Seg fault occurs in the test at "invalidMinBytesreadsDontComplete"

lib/SimEng/test/unit/pipeline/FetchUnitTest.cc:673

No information on the Seg fault in the trace but if we remove that test, all unit-tests pass.

Reproduction

Try to build SimEng with :

• State of the git : tag 0.9.6
• CentOS 7
• cmake version 3.21.4
• gcc 7.5.0
• LLVM precompiled version 14.0.5
• Commands to compile and run test before installation :

  mkdir -p $SIMENG_BUILD_DIR
  cmake -B $SIMENG_BUILD_DIR -S $SIMENG_SRC_DIR -DCMAKE_BUILD_TYPE=Debug -DCMAKE_INSTALL_PREFIX=$SIMENG_HOME -DSIMENG_ENABLE_TESTS=ON -DSIMENG_USE_EXTERNAL_LLVM=ON -DLLVM_DIR=$LLVM_DIR
  cmake --build $SIMENG_BUILD_DIR -j{nproc}
  cmake --build $SIMENG_BUILD_DIR --target test

[elfmath]

I dived into a little bit and found the cause of the segfault. From backtrace of gdb the segfault is coming from FetchUnit::tick() at line 209.

#0  0x00007ffff6ed9ca0 in __memmove_ssse3_back () from /usr/lib64/libc.so.6
#1  0x00007ffff7b6bc29 in simeng::pipeline::FetchUnit::tick (this=0x917928)
    at $HOME/SimEng/src/lib/pipeline/FetchUnit.cc:209
#2  0x0000000000649af3 in simeng::pipeline::PipelineFetchUnitTest_invalidMinBytesreadsDontComplete_Test::TestBody (this=0x917270)
    at $HOME/SimEng/test/unit/pipeline/FetchUnitTest.cc:738
[...]

In fact at line 209 we execute this instruction : std::memmove(fetchBuffer_, buffer + bufferOffset, bufferedBytes_); So we want to move memory from address pointed by buffer to memory pointed by fetchBuffer_. But what is the address inside of buffer ?

At l59 : const uint8_t* buffer;. So buffer is a pointer that point to a const uint8_t variable. By leaving buffer uninitialized we don't control the address inside.

When we call FetchUnit::tick() at lib/SimEng/test/unit/pipeline/FetchUnitTest.cc::738 (SimEng tag0.9.6), we don't go to instruction that change the address inside buffer before calling std::memmove. Thus resulting to a segfault because buffer was init with an address out of our memory map.
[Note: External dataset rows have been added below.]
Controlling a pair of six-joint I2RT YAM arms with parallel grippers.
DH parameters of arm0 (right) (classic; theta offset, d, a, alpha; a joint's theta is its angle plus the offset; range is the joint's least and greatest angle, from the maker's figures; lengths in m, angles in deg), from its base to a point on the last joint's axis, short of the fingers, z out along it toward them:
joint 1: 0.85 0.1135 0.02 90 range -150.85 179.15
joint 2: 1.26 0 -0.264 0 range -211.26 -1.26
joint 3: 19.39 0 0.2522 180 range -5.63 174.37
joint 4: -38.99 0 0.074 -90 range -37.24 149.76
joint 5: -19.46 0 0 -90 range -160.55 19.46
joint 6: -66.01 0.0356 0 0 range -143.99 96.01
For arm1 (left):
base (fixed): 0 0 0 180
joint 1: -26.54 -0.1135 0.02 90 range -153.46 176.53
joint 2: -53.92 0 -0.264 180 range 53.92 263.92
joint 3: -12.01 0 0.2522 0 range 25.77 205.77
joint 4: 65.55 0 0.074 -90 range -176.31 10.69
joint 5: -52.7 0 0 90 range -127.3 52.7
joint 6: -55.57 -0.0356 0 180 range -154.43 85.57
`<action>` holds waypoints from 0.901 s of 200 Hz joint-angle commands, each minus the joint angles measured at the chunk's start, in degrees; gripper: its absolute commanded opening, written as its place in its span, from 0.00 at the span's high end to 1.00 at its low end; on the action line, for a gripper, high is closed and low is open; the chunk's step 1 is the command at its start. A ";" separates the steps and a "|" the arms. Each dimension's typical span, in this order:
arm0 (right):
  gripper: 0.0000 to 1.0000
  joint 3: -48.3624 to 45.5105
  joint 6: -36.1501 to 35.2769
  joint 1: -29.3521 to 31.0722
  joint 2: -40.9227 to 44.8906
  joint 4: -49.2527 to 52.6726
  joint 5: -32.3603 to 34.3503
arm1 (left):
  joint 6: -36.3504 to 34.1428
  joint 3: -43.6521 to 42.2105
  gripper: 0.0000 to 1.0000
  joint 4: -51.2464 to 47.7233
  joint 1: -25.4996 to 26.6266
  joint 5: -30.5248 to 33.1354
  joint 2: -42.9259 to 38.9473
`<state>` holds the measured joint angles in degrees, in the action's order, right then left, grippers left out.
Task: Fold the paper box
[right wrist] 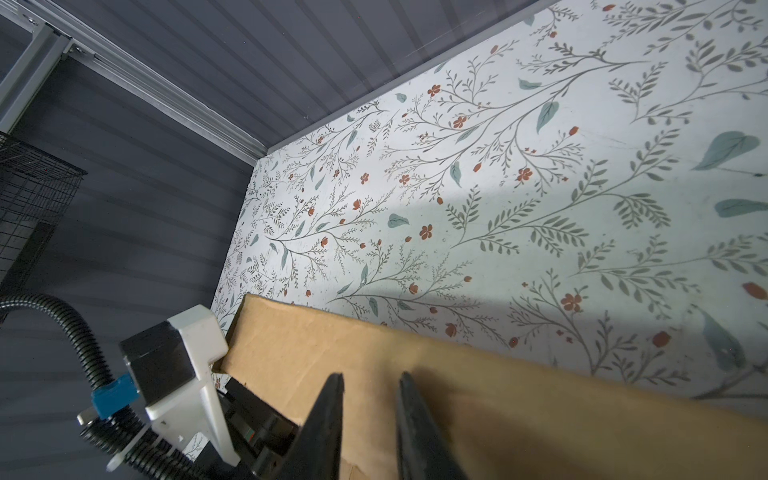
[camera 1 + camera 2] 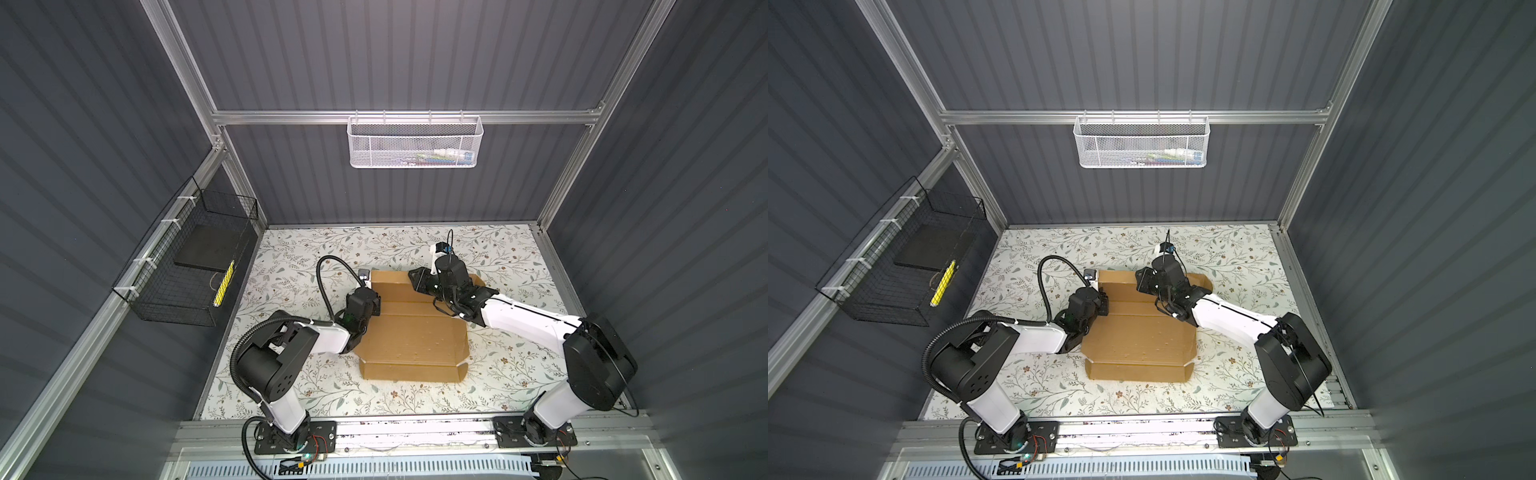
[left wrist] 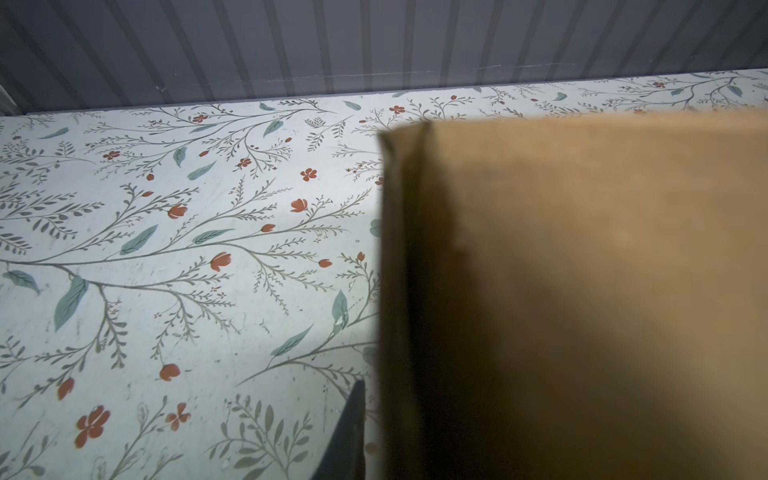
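The paper box (image 2: 415,332) is a plain brown corrugated sheet, only partly formed. It lies in the middle of the floral-patterned desk (image 2: 519,374), between the two arms. In both top views its broad base panel rests flat, dotted with small pale specks and crossed by parallel creases toward the rear. The near flap lies flat toward the arm bases and has a chamfered right corner. The right side wall is raised a little, and the rear panel stands up.

The right end effector (image 1: 370,376) reaches over the rear panel. Its two dark fingers stand slightly apart and lie in front of that panel's inner face.

The left end effector (image 2: 376,304) sits at the box's left edge. In the left wrist view one dark finger (image 3: 351,428) shows just beside the raised, blurred cardboard wall (image 3: 582,291). The other finger is hidden behind the wall, so I cannot tell whether the wall is clamped.

A black wire basket (image 2: 187,266) hangs on the left wall and a white mesh basket (image 2: 415,141) on the rear rail.
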<state>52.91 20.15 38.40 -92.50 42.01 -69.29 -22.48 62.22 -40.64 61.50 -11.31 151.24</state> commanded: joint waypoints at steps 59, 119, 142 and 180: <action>0.74 -1.06 0.24 -0.04 -0.79 2.74 -0.82 | 1.50 1.79 0.95 -1.67 0.72 2.74 1.04; 0.74 -1.11 0.32 -0.03 -0.71 2.74 -0.90 | 2.12 1.70 0.90 -2.18 0.81 2.67 0.55; 0.74 -1.21 0.24 -0.04 -0.60 2.83 -0.84 | 2.29 1.54 0.86 -2.77 0.81 2.91 0.16; 0.74 -1.41 0.24 -0.02 -0.36 2.92 -0.55 | 2.47 0.84 0.76 -3.21 0.86 3.66 -1.31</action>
<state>52.87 20.17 38.40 -92.50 42.03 -69.31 -20.91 62.64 -41.71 62.22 -9.16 151.30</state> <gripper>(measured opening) 0.261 0.216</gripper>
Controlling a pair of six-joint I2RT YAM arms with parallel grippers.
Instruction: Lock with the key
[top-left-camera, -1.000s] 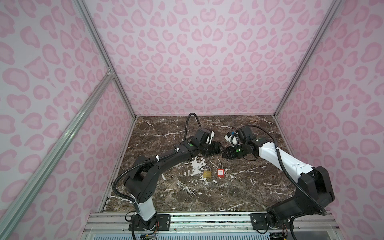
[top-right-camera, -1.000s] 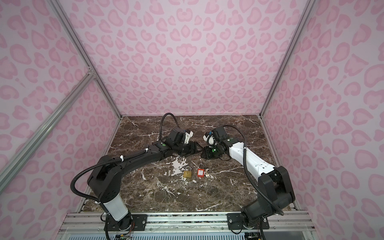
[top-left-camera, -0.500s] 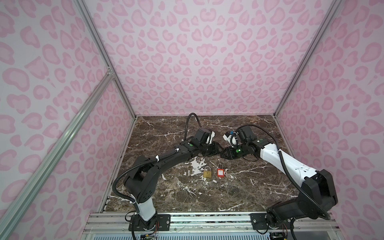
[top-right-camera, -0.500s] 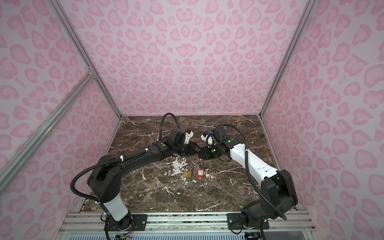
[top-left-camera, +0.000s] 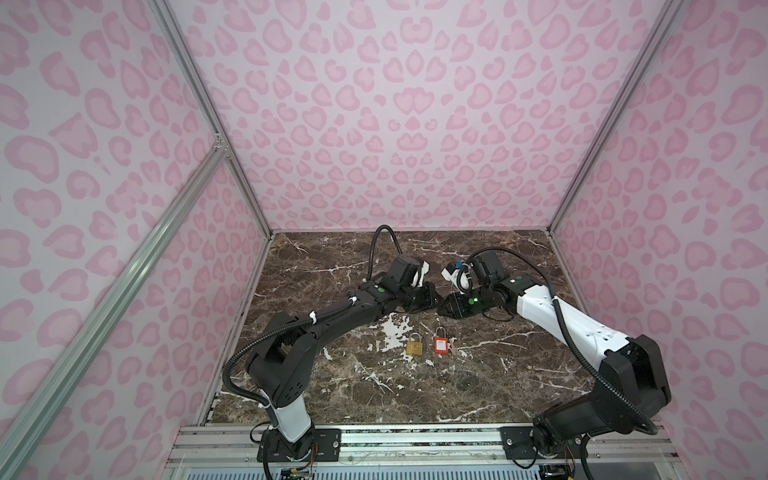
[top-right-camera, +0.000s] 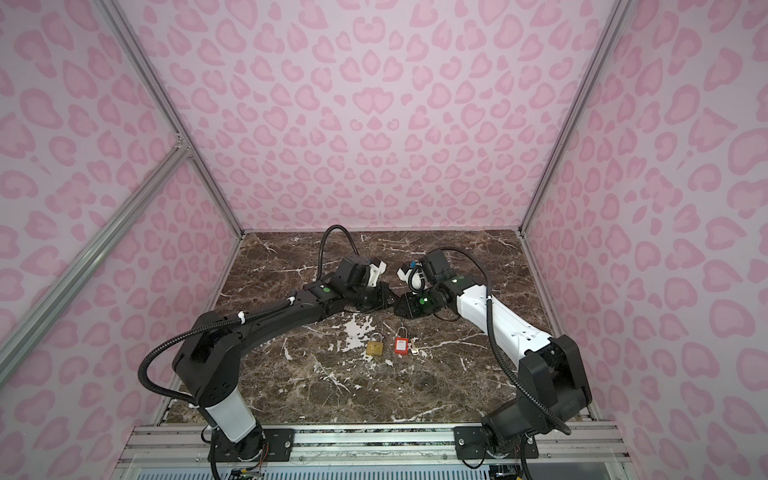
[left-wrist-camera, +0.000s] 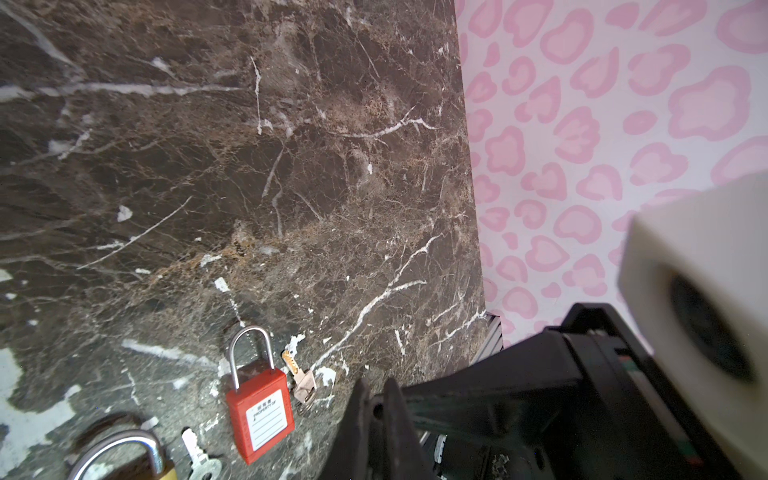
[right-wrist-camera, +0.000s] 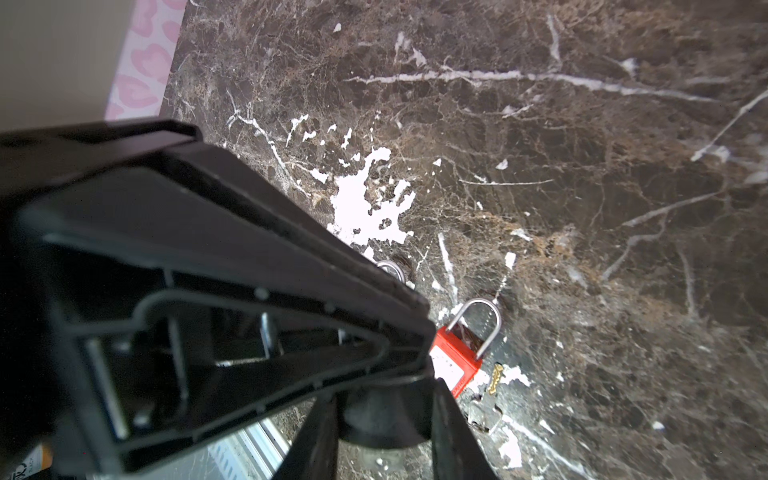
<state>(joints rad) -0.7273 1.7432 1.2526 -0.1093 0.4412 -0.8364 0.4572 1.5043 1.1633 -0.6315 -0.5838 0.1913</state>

Thas is my understanding of the segfault I have on CentOS 7. When I run this on a ubuntu 22.04 machine all tests pass. My guess is that on ubuntu uninitialized const pointer are initizalized with an address inside the working memory, so we can access it but we shouldn't.

I didn't fully understand what FetchUnit::tick() does, could you check if that is normal that buffer is never initiliazed when all conditions are aligned ? I succeded to pass this test by changing buffer declaration from const uint8_t* buffer; to static const uint8_t* buffer;. With that I put buffer into .bss elf section and I have a memory address that I can access. However I artificially solve the issue because it is writting to an address that we don't use.